The laboratory is constantly short of reagents for routine blood work (like PSA and thyroid function testing), forcing patients to go to private labs and pay substantial sums of money out-of-pocket; these sums can often exceed one-third of a person’s monthly salary.

Where tests are available, results have often taken 4-6 weeks to be delivered to the district clinics. There has been no substantial investment to improve the laboratory services.

Community Clinics

Clare Hall & All Saints clinics are in a state of major disrepair, with no dates for reopening.

Our clinics have been consistently neglected and left short of supplies, compromising the quality of the primary healthcare system on which our most vulnerable citizens and residents rely.

Medical Benefits Scheme

No Medical Benefits Scheme (MBS) Board was appointed for more than one year, showing Molwyn Joseph’s contempt for the beneficiaries and our overall healthcare, which is heavily dependent on MBS.

MBS has removed many drugs from the formulary and those on formulary are in constant short supply. Patients are waiting 7-10 days to collect medicines.

To add insult to injury, Molwyn Joseph has been trying to push “Universal Healthcare,” which requires an increase in in medical benefits
contributions, while our healthcare quality is in freefall.

Shockingly, these comprise an incomplete list of the problems plaguing our healthcare system at both the national and community levels, under the failed stewardship of Molwyn Joseph.
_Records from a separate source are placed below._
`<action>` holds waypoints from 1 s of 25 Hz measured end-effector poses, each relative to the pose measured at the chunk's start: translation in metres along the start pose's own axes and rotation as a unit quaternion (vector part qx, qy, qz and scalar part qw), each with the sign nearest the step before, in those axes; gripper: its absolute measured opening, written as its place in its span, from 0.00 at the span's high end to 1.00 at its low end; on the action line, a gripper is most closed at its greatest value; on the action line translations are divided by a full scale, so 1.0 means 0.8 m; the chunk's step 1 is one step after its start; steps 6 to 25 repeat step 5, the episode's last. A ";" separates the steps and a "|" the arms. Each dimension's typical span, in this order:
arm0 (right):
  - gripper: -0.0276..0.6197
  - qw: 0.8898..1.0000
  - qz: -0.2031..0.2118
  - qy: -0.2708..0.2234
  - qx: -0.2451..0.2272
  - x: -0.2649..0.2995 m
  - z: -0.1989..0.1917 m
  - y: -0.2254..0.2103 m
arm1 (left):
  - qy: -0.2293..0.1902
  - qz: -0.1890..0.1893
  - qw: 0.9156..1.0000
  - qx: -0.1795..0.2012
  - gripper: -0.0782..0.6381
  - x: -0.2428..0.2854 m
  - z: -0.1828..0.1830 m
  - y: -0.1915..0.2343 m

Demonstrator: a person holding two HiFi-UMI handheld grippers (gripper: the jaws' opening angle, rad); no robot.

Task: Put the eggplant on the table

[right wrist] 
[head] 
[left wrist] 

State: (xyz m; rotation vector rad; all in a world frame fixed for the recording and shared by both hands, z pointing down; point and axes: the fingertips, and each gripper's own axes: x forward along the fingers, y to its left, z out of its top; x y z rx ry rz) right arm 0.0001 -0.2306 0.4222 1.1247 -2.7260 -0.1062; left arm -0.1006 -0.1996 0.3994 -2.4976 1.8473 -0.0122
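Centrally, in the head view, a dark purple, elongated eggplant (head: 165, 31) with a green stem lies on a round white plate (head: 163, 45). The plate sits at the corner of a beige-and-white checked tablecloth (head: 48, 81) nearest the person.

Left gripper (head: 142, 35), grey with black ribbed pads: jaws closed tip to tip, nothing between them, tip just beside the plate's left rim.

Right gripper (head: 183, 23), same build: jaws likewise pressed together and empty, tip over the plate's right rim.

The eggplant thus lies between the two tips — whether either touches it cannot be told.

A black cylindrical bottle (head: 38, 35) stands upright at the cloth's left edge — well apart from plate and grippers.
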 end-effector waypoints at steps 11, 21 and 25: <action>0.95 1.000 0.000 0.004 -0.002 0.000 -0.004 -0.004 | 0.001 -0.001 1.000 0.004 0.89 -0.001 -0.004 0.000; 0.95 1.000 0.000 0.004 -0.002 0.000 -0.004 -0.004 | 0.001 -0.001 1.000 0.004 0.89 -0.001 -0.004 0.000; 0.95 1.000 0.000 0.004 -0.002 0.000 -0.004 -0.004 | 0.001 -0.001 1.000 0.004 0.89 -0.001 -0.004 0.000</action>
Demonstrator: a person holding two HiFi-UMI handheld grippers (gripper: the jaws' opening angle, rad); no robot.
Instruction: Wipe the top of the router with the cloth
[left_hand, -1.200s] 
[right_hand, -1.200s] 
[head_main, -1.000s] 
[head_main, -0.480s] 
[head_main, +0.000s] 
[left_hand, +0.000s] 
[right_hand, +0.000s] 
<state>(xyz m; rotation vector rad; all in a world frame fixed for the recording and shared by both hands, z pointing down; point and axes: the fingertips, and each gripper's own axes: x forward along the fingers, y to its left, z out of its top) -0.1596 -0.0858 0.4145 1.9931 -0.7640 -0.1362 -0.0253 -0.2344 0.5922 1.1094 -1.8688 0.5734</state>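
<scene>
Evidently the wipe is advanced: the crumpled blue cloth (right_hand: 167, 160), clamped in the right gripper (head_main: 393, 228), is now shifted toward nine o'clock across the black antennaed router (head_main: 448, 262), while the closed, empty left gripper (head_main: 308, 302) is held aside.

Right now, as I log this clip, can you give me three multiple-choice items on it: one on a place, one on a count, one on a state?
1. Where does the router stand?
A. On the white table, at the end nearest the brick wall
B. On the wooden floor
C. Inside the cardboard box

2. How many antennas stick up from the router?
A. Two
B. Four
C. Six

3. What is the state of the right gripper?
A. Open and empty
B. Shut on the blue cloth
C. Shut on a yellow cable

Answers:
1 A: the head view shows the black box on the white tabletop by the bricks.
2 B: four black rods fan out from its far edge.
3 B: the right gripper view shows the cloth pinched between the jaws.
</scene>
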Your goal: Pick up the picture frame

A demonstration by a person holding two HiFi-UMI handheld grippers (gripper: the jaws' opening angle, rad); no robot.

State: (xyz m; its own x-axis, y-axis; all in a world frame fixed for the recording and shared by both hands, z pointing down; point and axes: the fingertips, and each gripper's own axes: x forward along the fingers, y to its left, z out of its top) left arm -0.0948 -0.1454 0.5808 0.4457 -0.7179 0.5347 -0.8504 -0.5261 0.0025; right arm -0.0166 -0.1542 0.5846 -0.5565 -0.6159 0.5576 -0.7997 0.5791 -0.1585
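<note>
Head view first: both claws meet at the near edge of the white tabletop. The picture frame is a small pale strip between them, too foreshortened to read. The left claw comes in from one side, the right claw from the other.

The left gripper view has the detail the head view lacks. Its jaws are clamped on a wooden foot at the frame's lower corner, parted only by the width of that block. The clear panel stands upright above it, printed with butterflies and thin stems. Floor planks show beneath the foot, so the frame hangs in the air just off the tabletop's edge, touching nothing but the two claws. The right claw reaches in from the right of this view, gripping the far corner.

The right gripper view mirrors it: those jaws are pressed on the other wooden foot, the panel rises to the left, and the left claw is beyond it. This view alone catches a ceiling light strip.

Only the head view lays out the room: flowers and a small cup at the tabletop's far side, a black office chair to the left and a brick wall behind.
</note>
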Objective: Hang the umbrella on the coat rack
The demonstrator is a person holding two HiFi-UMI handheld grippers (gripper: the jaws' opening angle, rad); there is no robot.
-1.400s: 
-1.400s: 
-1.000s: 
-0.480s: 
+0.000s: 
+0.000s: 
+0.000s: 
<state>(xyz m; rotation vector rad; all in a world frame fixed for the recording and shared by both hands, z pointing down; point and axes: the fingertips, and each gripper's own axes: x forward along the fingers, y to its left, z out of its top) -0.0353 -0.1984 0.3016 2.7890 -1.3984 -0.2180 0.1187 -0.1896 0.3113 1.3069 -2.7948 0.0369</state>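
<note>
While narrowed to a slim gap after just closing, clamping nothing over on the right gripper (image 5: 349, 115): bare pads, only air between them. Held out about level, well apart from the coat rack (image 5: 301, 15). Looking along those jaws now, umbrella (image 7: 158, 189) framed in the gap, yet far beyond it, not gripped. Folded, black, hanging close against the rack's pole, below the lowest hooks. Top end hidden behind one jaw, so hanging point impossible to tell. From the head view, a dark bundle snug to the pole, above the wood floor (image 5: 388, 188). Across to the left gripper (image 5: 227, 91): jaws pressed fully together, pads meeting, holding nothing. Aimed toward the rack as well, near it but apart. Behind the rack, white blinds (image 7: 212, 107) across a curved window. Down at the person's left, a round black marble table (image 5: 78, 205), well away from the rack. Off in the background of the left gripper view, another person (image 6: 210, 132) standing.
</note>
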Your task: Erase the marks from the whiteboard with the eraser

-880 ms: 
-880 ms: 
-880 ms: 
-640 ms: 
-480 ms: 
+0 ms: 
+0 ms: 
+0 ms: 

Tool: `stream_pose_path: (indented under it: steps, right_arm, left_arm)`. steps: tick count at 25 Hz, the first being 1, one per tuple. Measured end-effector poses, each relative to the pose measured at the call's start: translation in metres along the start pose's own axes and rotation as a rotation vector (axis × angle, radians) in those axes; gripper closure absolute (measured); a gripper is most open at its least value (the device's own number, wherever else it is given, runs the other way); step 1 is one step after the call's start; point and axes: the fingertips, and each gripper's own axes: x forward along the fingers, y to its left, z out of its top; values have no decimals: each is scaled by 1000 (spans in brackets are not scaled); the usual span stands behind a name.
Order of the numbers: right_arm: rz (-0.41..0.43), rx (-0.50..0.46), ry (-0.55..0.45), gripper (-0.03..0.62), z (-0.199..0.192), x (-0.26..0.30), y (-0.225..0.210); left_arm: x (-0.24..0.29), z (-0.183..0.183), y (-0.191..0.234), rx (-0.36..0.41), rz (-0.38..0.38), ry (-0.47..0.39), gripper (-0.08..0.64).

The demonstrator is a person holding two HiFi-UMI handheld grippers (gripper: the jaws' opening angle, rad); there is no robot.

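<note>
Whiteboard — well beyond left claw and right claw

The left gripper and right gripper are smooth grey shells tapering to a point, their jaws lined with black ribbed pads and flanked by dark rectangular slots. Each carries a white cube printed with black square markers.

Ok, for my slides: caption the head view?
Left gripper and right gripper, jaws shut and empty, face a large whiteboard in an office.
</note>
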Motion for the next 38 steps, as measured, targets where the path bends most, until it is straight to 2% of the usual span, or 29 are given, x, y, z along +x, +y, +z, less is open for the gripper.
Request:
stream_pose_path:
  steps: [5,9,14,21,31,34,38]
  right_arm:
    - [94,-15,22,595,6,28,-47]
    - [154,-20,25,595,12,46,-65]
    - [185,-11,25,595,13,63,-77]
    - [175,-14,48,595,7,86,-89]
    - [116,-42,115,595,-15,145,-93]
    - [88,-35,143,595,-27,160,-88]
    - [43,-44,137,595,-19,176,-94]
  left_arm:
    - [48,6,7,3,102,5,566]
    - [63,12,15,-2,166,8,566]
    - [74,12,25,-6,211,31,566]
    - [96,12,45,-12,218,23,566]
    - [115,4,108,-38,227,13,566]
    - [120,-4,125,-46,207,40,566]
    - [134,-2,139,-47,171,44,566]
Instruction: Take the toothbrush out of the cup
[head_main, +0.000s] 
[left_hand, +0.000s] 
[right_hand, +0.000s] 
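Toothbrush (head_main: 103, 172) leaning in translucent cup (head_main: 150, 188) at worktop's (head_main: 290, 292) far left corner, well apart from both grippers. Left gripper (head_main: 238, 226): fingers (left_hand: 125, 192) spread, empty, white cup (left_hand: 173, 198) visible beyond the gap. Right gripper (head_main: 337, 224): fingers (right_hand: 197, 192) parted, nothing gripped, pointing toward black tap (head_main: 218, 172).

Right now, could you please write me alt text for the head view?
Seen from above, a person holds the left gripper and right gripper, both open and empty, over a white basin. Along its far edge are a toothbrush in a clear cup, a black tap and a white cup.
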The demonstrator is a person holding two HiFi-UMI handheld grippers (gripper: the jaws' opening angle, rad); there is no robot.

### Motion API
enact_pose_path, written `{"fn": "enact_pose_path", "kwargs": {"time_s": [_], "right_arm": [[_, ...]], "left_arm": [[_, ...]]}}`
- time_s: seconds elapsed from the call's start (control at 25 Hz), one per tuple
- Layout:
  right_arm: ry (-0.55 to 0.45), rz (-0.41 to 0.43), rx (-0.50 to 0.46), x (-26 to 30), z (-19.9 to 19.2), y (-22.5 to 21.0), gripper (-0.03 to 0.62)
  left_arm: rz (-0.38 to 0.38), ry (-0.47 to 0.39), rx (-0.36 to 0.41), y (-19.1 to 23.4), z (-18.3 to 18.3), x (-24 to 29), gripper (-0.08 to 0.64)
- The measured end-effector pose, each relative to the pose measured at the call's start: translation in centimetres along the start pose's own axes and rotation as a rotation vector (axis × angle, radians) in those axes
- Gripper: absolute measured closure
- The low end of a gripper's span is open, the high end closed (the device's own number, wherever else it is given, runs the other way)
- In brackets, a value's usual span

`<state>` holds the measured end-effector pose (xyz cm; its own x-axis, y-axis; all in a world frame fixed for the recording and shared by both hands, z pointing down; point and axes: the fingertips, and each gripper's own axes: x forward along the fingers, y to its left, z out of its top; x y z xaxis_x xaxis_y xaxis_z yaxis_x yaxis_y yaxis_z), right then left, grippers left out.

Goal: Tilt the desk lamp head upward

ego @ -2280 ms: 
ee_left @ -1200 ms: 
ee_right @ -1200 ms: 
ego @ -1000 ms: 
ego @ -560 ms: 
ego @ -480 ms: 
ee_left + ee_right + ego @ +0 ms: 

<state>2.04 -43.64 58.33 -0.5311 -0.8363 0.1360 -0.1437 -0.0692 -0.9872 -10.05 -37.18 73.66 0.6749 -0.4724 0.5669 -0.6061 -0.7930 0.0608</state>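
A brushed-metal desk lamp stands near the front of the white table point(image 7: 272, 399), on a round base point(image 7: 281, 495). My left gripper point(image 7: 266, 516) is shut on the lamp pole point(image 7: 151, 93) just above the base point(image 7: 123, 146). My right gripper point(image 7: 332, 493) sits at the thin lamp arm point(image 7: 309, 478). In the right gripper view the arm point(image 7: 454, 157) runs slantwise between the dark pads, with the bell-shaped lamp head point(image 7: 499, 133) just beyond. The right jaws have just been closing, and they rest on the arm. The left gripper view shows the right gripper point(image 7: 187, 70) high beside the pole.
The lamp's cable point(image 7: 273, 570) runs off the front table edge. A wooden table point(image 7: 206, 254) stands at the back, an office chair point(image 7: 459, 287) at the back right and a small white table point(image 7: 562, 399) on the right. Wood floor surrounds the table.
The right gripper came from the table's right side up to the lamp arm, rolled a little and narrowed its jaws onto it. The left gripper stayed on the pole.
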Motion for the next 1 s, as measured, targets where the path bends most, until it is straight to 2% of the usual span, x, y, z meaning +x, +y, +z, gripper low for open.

Who else but a failed Minister of Health would sign a Memorandum of Understanding (MOU) for Antiguans and Barbudans to be among the first people to use an unproven cancer prevention vaccine?

We must also recognize that all of these health failures are ultimately the responsibility of Gaston Browne. It is the Prime Minister who continually allowed Molwyn Joseph to fail with impunity, while the population suffered.

The Prime Minister ought to recognize that the parlous state of our national healthcare system is not a political issue. He must, therefore, act swiftly to replace Molwyn Joseph in the public interest and ignore any concerns about political optics or his personal pride.